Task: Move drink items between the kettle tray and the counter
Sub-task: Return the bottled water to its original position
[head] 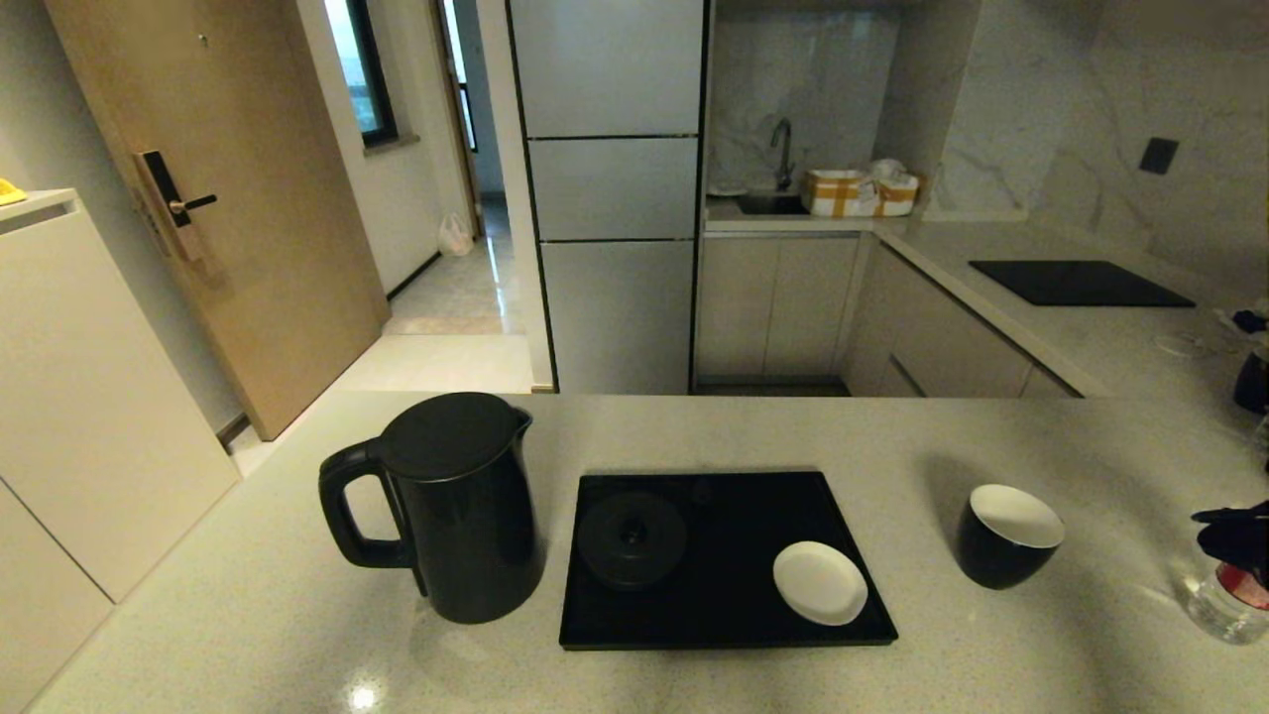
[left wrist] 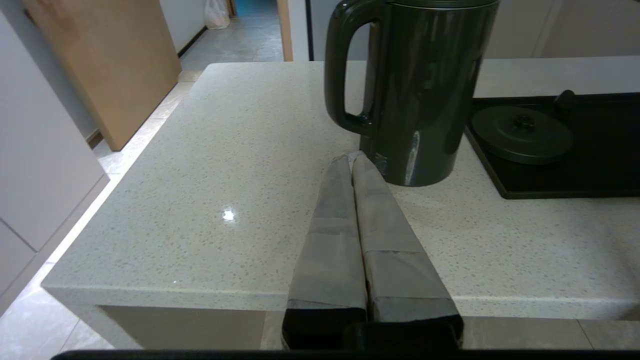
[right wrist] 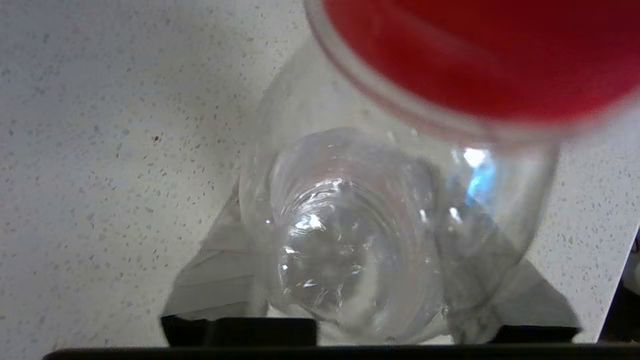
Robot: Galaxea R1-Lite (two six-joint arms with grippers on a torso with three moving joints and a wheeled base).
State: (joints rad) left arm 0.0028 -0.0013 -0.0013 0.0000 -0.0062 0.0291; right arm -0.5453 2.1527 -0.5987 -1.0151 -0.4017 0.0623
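Black kettle (head: 451, 506) upright left of black tray (head: 727, 615), black cup (head: 1006, 535) right, clear red-labelled bottle (head: 1227, 597) far right

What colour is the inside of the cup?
White inside the black cup; the head view shows it best.

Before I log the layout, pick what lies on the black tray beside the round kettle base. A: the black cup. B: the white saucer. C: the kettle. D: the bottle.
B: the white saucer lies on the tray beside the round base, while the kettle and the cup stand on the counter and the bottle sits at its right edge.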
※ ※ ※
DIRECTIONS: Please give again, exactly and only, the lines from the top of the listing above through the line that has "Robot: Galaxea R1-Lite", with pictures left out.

ANSWER:
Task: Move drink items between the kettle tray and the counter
Sub-task: Return the bottled water to its original position
[head] 
[left wrist] 
[right wrist] 
Robot: Galaxea R1-Lite (two six-joint arms with grippers on a torso with three moving joints and a wheeled base).

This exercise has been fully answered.